Language Representations Can be What Recommenders Need: Findings and Potentials
Leheng Sheng, An Zhang, Yi Zhang, Yuxin Chen, Xiang Wang, and Tat-Seng Chua

TL;DR
This paper demonstrates that advanced language models encode rich information that can be directly used for recommendation tasks, outperforming traditional ID-based collaborative filtering models and revealing a strong connection between language and behavior representations.
Contribution
It re-examines the relationship between language and behavior representations, showing that language models can directly generate effective item embeddings for recommendation without ID-based data.
Findings
Linearly mapped item representations from language models outperform traditional methods.
A simple language-based recommendation model can surpass state-of-the-art ID-based models.
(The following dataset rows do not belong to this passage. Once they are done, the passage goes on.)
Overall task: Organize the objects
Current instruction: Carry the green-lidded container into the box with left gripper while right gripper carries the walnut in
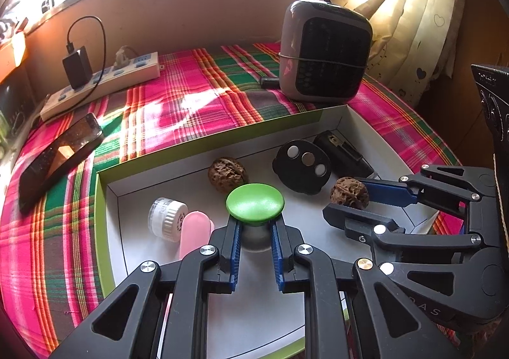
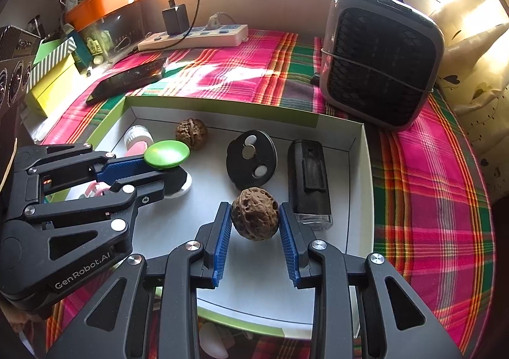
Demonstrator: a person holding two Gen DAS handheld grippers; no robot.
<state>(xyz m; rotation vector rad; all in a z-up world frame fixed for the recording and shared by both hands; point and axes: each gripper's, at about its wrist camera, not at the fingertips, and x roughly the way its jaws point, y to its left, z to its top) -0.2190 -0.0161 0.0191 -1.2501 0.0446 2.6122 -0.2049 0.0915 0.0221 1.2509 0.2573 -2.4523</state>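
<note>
A pink, green and orange plaid cloth (image 1: 191,95) covers the surface. At the upper left of the left wrist view a white power strip (image 1: 105,85) lies on it near the wall, with a black charger (image 1: 76,66) plugged in and its cable looping upward. Below that, at the left edge, a dark phone (image 1: 60,158) lies flat. A grey fan heater (image 1: 327,50) stands at the upper right, before cream curtains with heart prints (image 1: 423,25). In the right wrist view, an orange tin (image 2: 105,3) and stacked boxes (image 2: 54,72) crowd the upper left.
</note>
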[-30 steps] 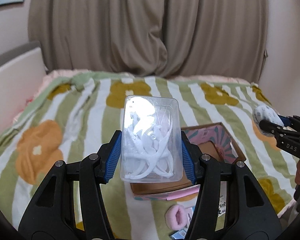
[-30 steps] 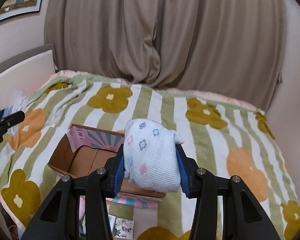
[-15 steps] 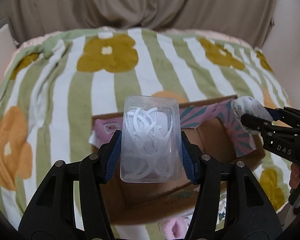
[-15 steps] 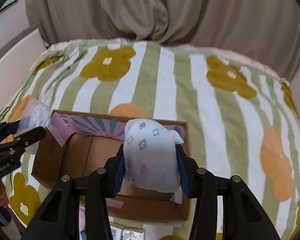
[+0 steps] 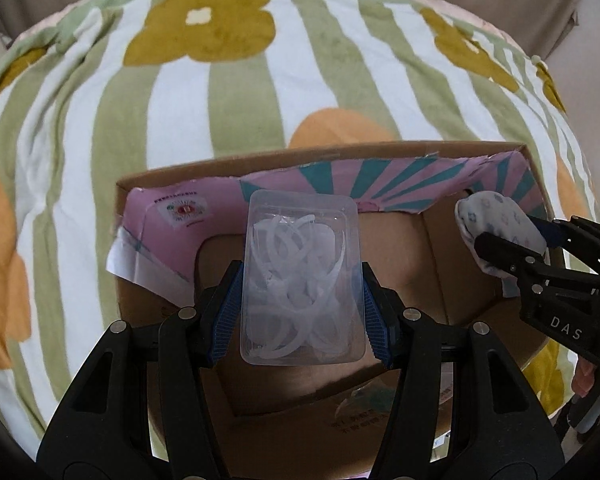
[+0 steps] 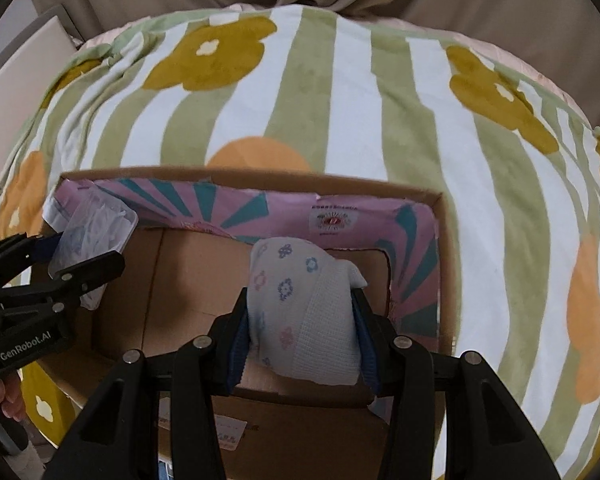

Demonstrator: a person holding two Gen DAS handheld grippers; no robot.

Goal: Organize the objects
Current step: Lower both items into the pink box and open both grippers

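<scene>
Both loads hang over the open cardboard box [image 5: 440, 248] on the bed, ready to drop: left gripper [image 5: 302, 312] pinching the clear plastic case [image 5: 300, 280], right gripper [image 6: 302, 332] at three o'clock squeezing the floral sock [image 6: 300, 312].

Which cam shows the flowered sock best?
Right wrist. The flowered sock sits centred and close, clamped in the right gripper over the cardboard box, print readable. Left wrist shows it only small, at the right edge, partly behind a finger.
</scene>
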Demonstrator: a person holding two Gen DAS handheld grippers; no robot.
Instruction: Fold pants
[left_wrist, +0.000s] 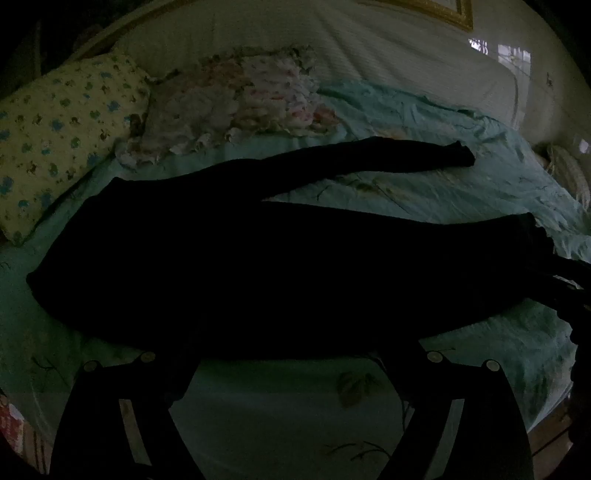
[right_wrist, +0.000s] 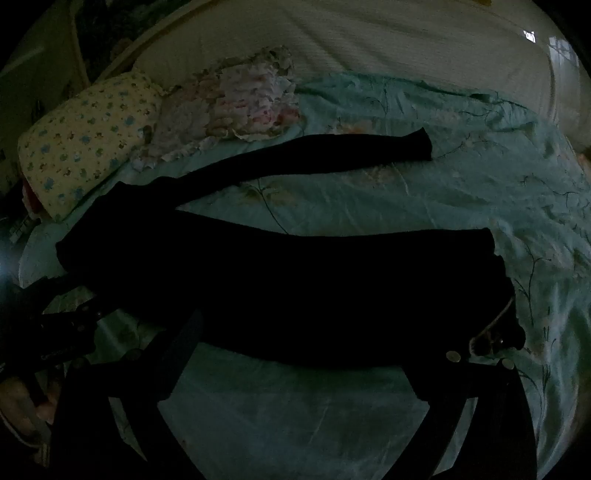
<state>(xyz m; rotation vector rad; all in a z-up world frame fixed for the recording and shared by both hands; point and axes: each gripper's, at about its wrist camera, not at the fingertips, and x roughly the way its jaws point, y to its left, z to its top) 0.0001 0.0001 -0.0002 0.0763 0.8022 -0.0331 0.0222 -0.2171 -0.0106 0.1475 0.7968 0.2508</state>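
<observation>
Here the pants (left_wrist: 229, 266) lie spread on the bed (left_wrist: 280, 413), legs apart, soft and limp, best pinched at waistband or hems, while both claws, left (left_wrist: 295, 369) and right (right_wrist: 303, 350), hover agape, empty.

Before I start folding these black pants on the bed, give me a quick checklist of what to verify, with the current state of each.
1. Pants spread flat on the teal bedspread: ok, the two legs lie apart in a V.
2. Left gripper open and empty: ok.
3. Right gripper open and empty: ok.
4. Far leg clear of the flowered pillow and ruffled cloth: ok.
5. Near leg cuff flat: cannot tell, too dark.
6. Waistband clear of the pillow: cannot tell.
</observation>
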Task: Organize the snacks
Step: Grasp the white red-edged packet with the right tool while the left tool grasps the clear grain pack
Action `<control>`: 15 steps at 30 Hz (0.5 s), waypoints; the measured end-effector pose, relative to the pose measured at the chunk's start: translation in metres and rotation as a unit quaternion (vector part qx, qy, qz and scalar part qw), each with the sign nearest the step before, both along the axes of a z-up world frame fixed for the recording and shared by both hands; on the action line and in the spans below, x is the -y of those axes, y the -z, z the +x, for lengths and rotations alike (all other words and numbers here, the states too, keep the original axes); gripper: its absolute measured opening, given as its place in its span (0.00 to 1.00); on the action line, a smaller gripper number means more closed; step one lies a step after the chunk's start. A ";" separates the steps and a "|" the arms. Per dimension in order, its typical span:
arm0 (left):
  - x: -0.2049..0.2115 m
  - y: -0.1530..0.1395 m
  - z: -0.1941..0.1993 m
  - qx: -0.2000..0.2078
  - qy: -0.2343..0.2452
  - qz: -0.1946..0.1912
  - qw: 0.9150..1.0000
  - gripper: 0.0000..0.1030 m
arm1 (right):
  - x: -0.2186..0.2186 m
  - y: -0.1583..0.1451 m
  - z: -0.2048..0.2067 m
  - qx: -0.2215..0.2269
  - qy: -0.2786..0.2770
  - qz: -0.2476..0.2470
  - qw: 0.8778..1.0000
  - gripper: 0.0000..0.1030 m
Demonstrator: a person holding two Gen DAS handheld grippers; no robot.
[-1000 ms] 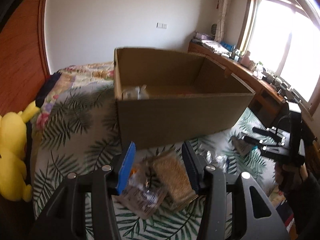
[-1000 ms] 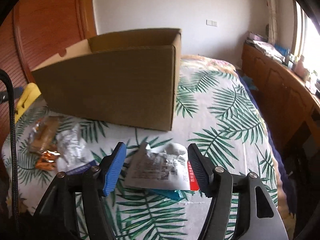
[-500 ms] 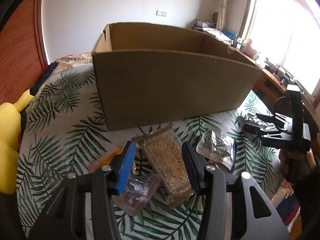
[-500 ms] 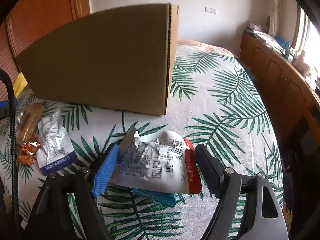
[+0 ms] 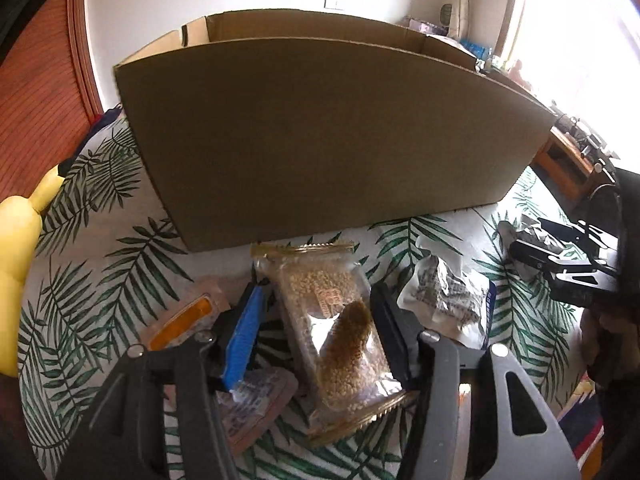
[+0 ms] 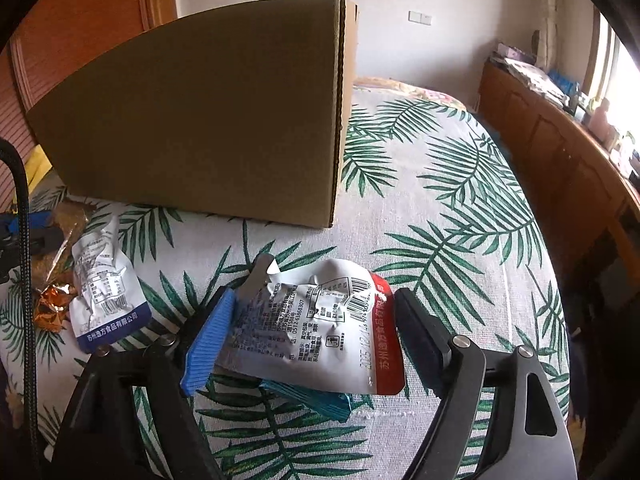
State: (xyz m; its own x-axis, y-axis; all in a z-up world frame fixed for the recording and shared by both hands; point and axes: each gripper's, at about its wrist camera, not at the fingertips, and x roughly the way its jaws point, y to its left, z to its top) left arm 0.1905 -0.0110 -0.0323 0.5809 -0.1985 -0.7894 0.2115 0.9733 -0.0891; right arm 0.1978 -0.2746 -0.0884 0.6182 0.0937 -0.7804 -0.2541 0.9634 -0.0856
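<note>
A big open cardboard box [image 5: 320,132] stands on the palm-leaf bedspread; it also shows in the right wrist view [image 6: 208,120]. My left gripper [image 5: 316,328] is open, low over the bed, its fingers either side of a clear bag of tan grains [image 5: 336,332]. My right gripper [image 6: 312,332] is open, its fingers either side of a white and red snack packet [image 6: 320,328] lying on a teal packet [image 6: 316,400]. A white and blue packet [image 6: 104,292] lies between the grippers, also in the left wrist view [image 5: 452,304].
An orange-striped packet [image 5: 180,324] and a pinkish packet [image 5: 256,404] lie by my left fingers. A gold wrapper [image 6: 52,304] lies at the left. A yellow plush toy [image 5: 20,216] sits at the bed's left edge. A wooden cabinet [image 6: 560,148] runs along the right.
Both grippers have dropped lower towards the bed and closer to the box, so its inside is hidden now. The left fingers now straddle the grain bag; the right fingers straddle the white packet.
</note>
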 end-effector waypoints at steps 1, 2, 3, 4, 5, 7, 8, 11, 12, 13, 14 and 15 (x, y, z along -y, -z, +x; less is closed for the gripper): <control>0.003 0.002 0.002 -0.005 0.002 0.003 1.000 0.55 | -0.001 0.000 0.000 0.000 0.000 -0.001 1.000 0.80; 0.006 0.004 0.002 -0.008 0.004 0.004 1.000 0.56 | -0.001 0.000 0.000 0.000 0.000 -0.001 1.000 0.80; 0.008 0.006 0.003 -0.011 0.007 0.004 1.000 0.57 | -0.001 0.000 0.000 0.000 0.000 -0.001 1.000 0.80; 0.011 0.007 0.004 -0.011 0.006 0.008 1.000 0.58 | -0.001 0.000 0.000 0.000 0.000 -0.001 1.000 0.80; 0.014 0.009 0.005 -0.014 0.007 0.016 1.000 0.58 | -0.001 0.000 0.000 0.000 0.000 0.000 1.000 0.80; 0.020 0.013 0.005 -0.010 0.011 0.041 0.999 0.58 | -0.001 0.000 0.000 0.000 0.000 -0.001 1.000 0.80; 0.022 0.014 0.005 -0.007 0.013 0.048 0.999 0.58 | -0.001 0.000 0.000 0.000 0.000 0.000 1.000 0.80; 0.023 0.013 0.002 0.000 0.015 0.043 0.999 0.58 | -0.001 0.000 0.000 0.000 0.000 0.000 1.000 0.80; 0.021 0.013 0.001 0.002 0.012 0.034 0.999 0.55 | -0.001 0.000 0.000 0.000 0.000 0.000 1.000 0.80; 0.018 0.012 0.000 0.003 0.011 0.031 0.999 0.48 | -0.001 0.000 0.000 0.000 0.000 0.000 1.000 0.80; 0.017 0.011 0.000 0.004 0.011 0.028 1.000 0.47 | -0.001 0.000 0.000 0.000 0.000 -0.001 1.000 0.80; 0.016 0.011 -0.001 0.004 0.013 0.027 1.000 0.44 | -0.001 0.000 0.000 0.000 0.000 -0.001 1.000 0.80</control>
State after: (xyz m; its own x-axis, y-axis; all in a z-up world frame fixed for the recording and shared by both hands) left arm 0.1896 -0.0271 -0.0432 0.5826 -0.1703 -0.7947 0.2373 0.9708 -0.0341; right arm 0.1981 -0.2737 -0.0887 0.6187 0.0921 -0.7802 -0.2537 0.9633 -0.0875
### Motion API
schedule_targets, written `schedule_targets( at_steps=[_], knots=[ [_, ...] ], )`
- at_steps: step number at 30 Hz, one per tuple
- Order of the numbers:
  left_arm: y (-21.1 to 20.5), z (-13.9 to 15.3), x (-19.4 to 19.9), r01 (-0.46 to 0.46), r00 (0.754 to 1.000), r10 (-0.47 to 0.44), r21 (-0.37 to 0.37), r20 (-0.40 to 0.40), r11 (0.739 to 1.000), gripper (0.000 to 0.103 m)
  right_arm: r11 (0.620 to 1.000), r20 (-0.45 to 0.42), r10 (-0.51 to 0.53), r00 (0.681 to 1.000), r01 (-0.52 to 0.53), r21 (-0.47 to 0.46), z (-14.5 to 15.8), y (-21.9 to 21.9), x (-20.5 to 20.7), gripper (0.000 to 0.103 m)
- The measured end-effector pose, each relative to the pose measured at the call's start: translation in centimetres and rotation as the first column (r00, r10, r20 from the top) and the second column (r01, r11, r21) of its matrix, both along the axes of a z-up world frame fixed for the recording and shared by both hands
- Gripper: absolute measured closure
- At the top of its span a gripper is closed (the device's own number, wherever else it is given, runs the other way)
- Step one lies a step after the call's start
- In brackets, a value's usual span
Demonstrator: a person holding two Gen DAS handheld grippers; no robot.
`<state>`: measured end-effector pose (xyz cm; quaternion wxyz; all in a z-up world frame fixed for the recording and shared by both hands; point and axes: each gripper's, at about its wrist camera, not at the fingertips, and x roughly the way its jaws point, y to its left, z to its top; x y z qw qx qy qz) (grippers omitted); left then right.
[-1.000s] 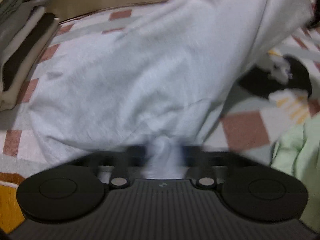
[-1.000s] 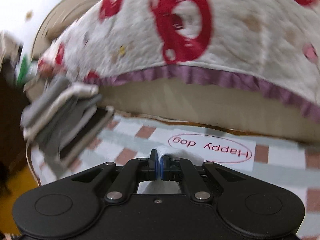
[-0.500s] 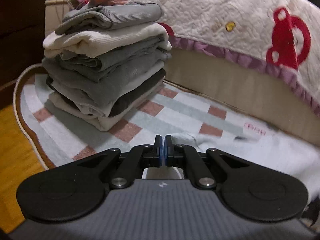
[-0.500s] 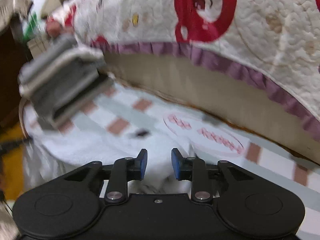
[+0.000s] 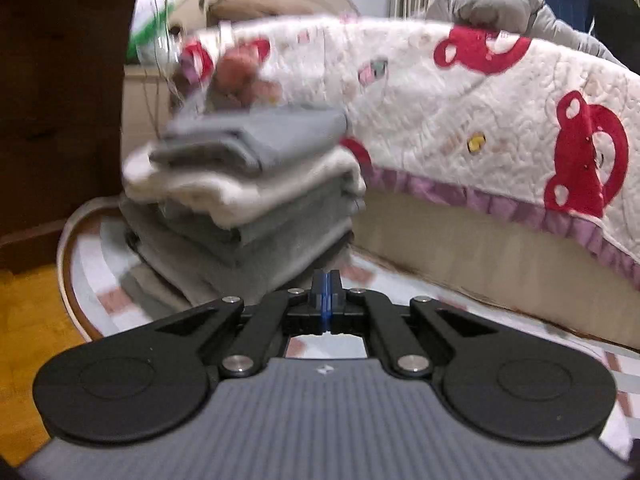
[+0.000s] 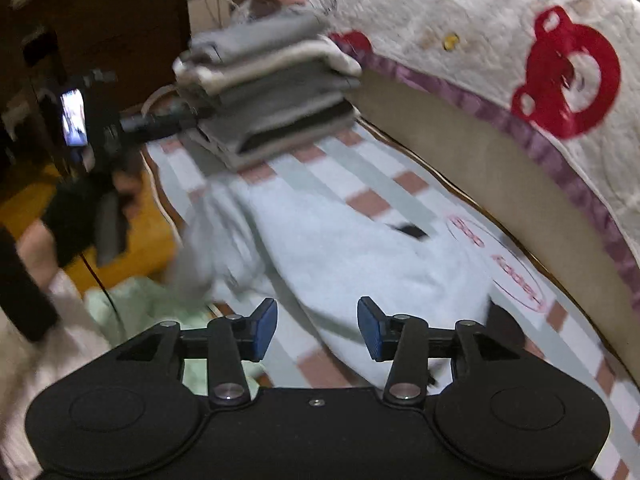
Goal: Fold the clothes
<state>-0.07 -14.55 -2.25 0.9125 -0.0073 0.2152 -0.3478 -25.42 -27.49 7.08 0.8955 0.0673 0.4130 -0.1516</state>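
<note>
Here, in the left wrist view, the left gripper (image 5: 327, 298) has its jaws pressed tight together, and no cloth shows between the blue pads. It points at the stack of folded clothes (image 5: 244, 204), which sits on the checked mat (image 5: 88, 256) next to the bed. The quilt with red bears (image 5: 500, 120) hangs over the bed's side. The stack is tall and a bit uneven, with a grey piece on top. If the gripper bumps it, the pile could lean and tip onto the wooden floor (image 5: 28, 320). The white garment does not show in this view, so I cannot tell from here how it lies.

In the right wrist view, the right gripper (image 6: 317, 328) has its jaws opening, and nothing is between them. The white garment (image 6: 340, 256) lies on the mat just past the fingertips, partly folded and still lumpy on its left side. That left edge droops near the mat's rim, so it could slide off toward the floor. A pale green cloth (image 6: 136, 304) lies close by and could get grabbed by mistake along with the white one. The picture is blurry, so a quick grab might miss the edge and pinch only a wrinkle, and then the fold would come out crooked.
</note>
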Motion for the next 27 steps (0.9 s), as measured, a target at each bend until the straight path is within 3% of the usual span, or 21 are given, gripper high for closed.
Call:
schedule_targets(
  at_steps=[3,5,8,10,11,13,15,17,20,22,23,24,27],
  knots=[
    [0.2,-0.6,0.8,0.019,0.989,-0.013,0.036,-0.150,0.999,0.102,0.998,0.079,-0.006,0.997,0.001,0.056,1.0,0.8,1.3,0.053],
    [0.2,-1.2,1.2,0.022,0.966,0.000,0.082,-0.258,0.996,0.101,0.997,0.101,-0.013,0.995,0.004,0.083,0.1,1.5,2.5,0.052],
    [-0.2,-2.3,1.4,0.050,0.917,0.006,0.130,-0.399,0.990,0.090,0.988,0.054,0.008,0.999,-0.017,0.156,-3.6,1.9,5.6,0.053],
    [-0.5,-3.3,1.1,0.080,0.898,-0.014,0.132,-0.440,0.988,0.076,0.986,-0.005,0.046,0.999,-0.045,0.158,-6.5,2.1,8.0,0.053],
    [-0.6,-3.7,1.0,0.095,0.888,-0.024,0.132,-0.459,0.987,0.071,0.989,-0.030,0.057,0.998,-0.052,0.141,-7.7,2.2,9.0,0.053],
    [-1.0,-4.9,1.0,0.118,0.893,-0.032,0.165,-0.448,0.979,0.068,0.996,-0.082,0.063,0.995,-0.057,0.069,-10.2,2.1,10.8,0.051],
    [-1.2,-6.2,1.5,0.132,0.892,-0.034,0.188,-0.451,0.973,0.064,0.996,-0.140,0.059,0.988,-0.068,-0.059,-13.5,2.2,11.6,0.046],
    [-1.1,-8.0,2.8,0.119,0.890,-0.018,0.193,-0.456,0.974,0.063,0.979,-0.177,0.049,0.983,-0.082,-0.185,-17.1,1.9,11.6,0.046],
    [-1.2,-10.0,4.9,0.097,0.883,0.008,0.199,-0.469,0.975,0.062,0.949,-0.260,0.021,0.965,-0.101,-0.300,-21.8,0.4,11.1,0.046],
    [-1.6,-9.8,5.6,0.089,0.882,-0.002,0.162,-0.471,0.983,0.062,0.938,-0.277,0.018,0.961,-0.111,-0.327,-22.7,-1.1,9.9,0.051],
    [-1.8,-9.5,5.8,0.092,0.883,-0.021,0.129,-0.470,0.987,0.062,0.933,-0.274,0.021,0.962,-0.118,-0.341,-22.8,-1.8,9.2,0.067],
    [-1.9,-9.3,6.0,0.094,0.883,-0.039,0.095,-0.468,0.991,0.059,0.926,-0.267,0.021,0.963,-0.120,-0.357,-22.7,-2.6,8.6,0.099],
    [-3.1,-8.3,5.2,0.155,0.896,-0.132,0.019,-0.425,0.988,0.056,0.908,-0.185,-0.016,0.983,-0.063,-0.413,-19.8,-5.5,7.6,0.102]
  ],
)
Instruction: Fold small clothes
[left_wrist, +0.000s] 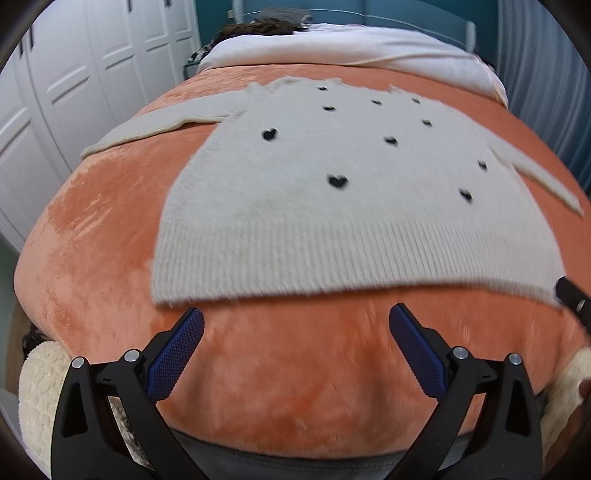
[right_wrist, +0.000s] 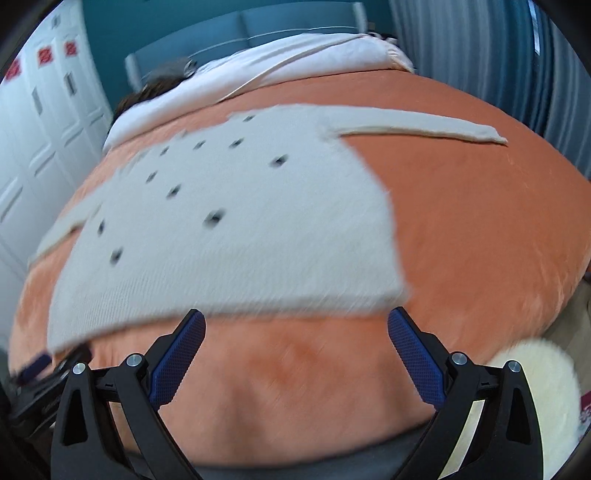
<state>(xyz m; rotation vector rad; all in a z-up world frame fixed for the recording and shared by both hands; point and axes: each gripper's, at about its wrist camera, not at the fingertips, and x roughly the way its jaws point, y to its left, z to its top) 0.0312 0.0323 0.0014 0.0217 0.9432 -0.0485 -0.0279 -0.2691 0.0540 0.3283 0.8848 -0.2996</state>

Language representations possess zero-shot recommendation capabilities and encode user intentions.
Abstract
Recent studies empirically indicate that language models (LMs) encode rich world knowledge beyond mere semantics, attracting significant attention across various fields. However, in the recommendation domain, it remains uncertain whether LMs implicitly encode user preference information. Contrary to prevailing understanding that LMs and traditional recommenders learn two distinct representation spaces due to the huge gap in language and behavior modeling objectives, this work re-examines such understanding and explores extracting a recommendation space directly from the language representation space. Surprisingly, our findings demonstrate that item representations, when linearly mapped from advanced LM representations, yield superior recommendation performance. This outcome suggests the possible homomorphism between the advanced language representation space and an effective item…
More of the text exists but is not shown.